### PROBLEM DETAILS
Go through the entries below and work out how many lines include "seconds"; give only that number.

### DATA TO PROCESS

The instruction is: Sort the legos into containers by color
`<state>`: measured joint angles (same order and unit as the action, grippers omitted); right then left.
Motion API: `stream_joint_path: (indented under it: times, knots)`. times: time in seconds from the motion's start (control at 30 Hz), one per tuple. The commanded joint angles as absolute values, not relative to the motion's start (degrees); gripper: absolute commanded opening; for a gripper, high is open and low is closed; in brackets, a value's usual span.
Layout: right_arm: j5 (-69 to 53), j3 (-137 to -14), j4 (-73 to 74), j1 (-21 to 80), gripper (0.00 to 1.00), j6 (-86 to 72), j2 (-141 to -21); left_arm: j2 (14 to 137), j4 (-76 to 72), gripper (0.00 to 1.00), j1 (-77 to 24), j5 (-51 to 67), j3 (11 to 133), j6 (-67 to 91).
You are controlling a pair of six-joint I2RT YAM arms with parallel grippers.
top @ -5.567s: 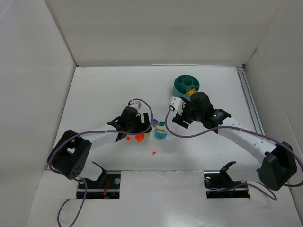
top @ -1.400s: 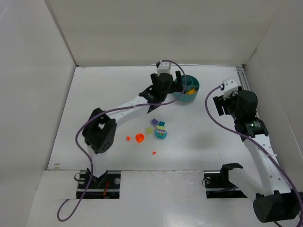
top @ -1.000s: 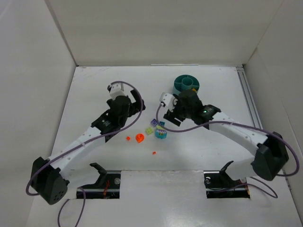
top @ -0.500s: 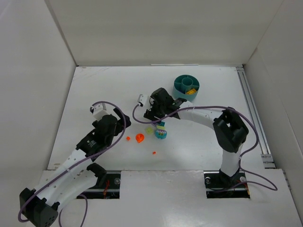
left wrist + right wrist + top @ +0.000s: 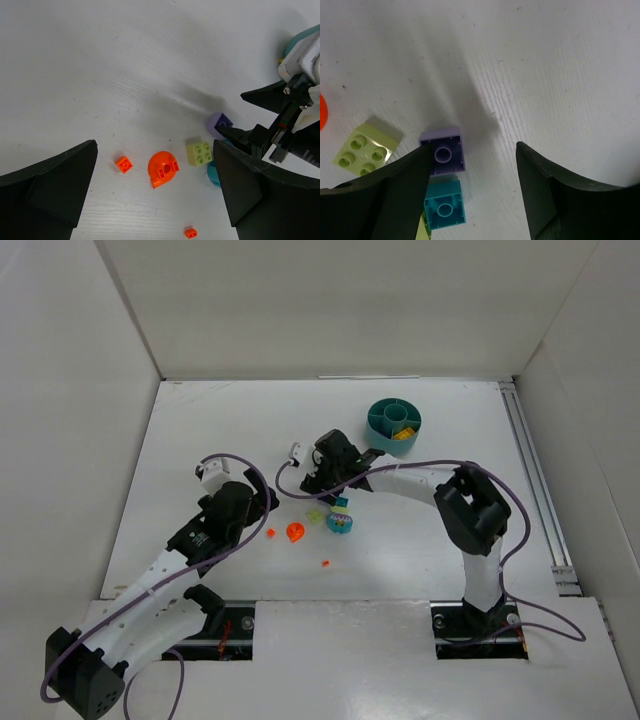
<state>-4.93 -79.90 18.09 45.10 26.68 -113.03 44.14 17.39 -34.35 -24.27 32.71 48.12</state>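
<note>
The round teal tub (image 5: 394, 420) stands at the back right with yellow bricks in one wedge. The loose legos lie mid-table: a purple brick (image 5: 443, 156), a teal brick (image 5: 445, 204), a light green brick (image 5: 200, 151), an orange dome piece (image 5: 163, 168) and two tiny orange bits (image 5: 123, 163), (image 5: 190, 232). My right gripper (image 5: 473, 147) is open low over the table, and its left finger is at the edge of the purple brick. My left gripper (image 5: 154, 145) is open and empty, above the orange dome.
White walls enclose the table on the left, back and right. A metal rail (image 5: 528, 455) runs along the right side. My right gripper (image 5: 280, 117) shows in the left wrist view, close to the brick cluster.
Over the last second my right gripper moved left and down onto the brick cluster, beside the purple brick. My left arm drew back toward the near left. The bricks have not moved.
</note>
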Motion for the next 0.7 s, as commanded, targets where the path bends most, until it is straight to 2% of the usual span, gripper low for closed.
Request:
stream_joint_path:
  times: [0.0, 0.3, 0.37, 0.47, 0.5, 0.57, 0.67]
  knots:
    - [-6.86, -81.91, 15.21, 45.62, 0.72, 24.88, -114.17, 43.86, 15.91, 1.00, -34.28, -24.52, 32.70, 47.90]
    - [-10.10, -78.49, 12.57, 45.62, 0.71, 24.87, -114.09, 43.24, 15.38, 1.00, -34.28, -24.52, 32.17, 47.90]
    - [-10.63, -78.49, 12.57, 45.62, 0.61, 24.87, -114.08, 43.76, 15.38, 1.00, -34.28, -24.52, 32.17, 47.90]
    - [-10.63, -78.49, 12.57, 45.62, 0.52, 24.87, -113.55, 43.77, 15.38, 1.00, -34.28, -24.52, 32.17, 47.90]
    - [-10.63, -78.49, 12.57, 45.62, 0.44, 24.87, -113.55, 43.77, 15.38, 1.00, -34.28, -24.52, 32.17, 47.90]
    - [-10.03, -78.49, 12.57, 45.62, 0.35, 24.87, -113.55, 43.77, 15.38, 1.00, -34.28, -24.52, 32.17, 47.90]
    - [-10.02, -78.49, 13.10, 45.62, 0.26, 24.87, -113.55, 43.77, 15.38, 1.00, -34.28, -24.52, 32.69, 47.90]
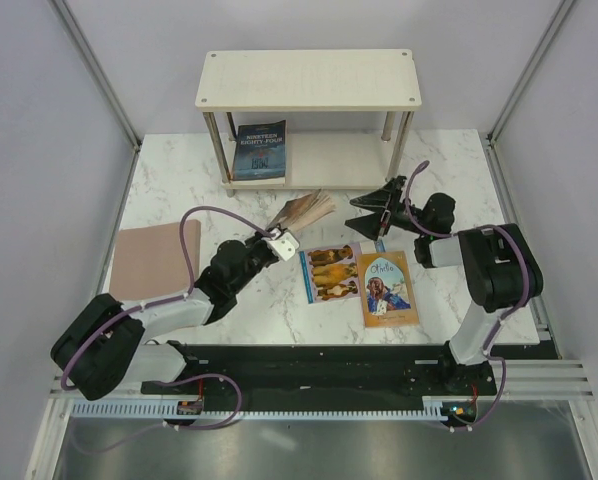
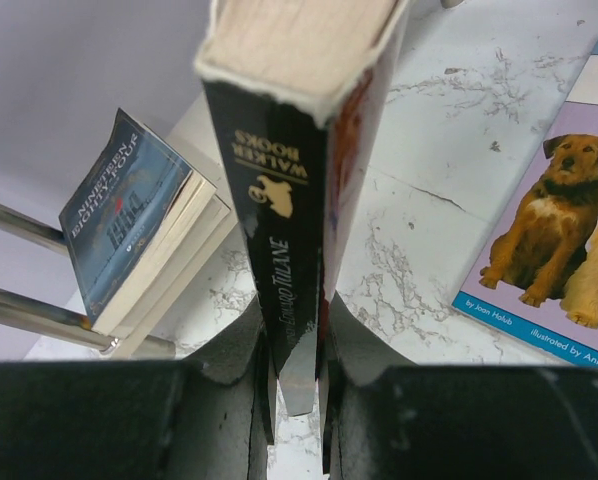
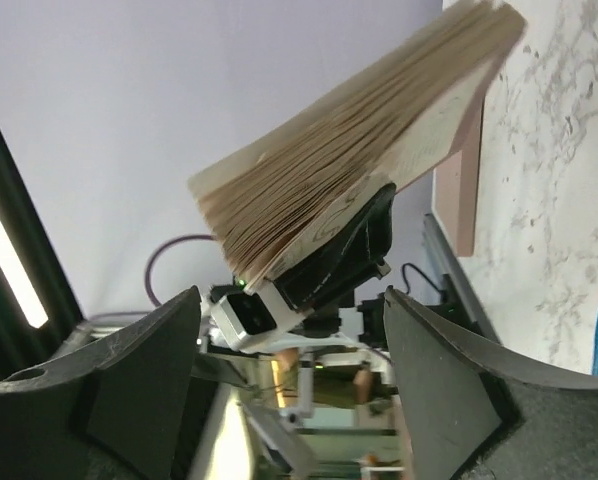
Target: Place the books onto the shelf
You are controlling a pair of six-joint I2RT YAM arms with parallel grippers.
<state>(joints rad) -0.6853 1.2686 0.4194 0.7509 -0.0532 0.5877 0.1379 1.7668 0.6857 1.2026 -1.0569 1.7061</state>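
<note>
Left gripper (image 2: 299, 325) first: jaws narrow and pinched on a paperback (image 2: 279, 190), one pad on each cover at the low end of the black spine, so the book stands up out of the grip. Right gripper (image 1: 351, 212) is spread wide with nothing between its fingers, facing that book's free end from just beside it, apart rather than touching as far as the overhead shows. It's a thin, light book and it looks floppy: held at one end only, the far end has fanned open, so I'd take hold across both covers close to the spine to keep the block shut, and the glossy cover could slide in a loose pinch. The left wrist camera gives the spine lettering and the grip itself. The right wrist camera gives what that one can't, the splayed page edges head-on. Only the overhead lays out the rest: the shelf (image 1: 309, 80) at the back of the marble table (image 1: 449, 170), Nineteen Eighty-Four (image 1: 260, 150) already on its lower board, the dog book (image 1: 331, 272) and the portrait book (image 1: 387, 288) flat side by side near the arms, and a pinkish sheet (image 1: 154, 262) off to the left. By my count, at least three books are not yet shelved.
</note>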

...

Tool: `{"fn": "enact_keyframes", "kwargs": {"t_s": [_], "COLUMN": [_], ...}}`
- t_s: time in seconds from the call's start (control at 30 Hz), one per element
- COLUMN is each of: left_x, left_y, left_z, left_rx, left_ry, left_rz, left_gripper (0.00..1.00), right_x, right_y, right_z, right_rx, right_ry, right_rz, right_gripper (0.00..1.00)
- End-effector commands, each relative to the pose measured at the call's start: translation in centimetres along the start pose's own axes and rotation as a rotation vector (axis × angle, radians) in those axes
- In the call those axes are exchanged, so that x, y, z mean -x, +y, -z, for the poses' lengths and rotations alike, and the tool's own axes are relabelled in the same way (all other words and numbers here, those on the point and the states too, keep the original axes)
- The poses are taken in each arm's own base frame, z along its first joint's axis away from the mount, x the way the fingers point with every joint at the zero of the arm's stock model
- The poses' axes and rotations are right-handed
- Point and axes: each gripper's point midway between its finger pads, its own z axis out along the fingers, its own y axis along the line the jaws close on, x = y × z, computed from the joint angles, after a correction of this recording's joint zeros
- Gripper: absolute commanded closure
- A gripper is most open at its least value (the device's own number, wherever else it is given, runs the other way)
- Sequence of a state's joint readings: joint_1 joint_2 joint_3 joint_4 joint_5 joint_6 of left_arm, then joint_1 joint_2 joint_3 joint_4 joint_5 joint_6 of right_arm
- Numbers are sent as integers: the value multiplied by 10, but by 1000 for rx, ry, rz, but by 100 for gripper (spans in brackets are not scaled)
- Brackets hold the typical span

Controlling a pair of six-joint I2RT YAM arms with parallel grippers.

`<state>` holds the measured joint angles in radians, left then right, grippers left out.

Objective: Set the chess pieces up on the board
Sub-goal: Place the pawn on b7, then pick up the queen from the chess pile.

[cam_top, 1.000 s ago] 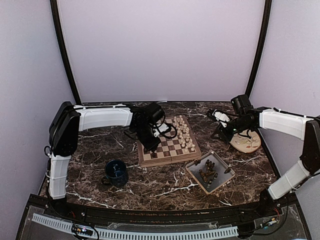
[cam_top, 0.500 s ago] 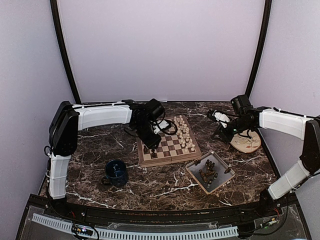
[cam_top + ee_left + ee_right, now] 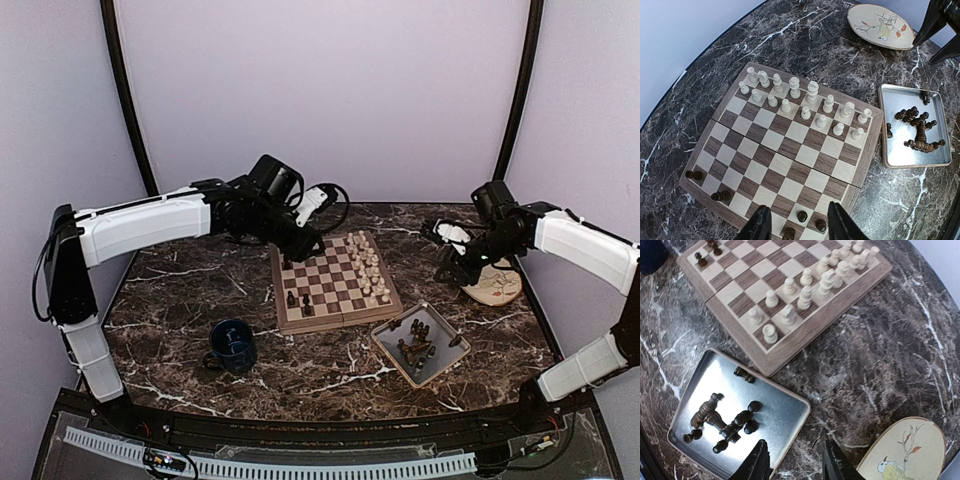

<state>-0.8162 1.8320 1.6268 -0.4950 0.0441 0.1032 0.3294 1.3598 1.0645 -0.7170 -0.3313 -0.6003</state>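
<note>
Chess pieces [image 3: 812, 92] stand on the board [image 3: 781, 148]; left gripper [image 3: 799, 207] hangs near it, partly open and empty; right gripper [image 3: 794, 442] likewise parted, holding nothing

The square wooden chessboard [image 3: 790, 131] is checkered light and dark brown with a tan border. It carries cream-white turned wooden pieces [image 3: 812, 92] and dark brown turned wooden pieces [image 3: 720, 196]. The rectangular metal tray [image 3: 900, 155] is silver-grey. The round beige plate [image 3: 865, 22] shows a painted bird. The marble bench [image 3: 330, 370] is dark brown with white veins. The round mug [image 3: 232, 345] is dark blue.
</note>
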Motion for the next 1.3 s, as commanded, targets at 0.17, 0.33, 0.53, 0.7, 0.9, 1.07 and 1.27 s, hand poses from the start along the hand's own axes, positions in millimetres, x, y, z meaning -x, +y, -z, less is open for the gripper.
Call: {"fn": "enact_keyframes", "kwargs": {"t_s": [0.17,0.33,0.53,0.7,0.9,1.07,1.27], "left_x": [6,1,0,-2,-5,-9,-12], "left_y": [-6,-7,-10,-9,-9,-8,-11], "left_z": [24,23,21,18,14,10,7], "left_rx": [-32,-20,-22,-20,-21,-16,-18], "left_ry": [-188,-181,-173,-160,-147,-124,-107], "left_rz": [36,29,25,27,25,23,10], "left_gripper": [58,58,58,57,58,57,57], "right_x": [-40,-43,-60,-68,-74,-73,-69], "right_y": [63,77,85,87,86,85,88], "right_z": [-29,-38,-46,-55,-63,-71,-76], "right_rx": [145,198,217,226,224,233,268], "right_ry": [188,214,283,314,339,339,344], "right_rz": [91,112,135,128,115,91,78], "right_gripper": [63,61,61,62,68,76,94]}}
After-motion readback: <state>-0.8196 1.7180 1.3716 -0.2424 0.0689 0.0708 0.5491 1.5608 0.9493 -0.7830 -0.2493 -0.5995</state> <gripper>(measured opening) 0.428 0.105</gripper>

### WRITTEN SOLUTION
2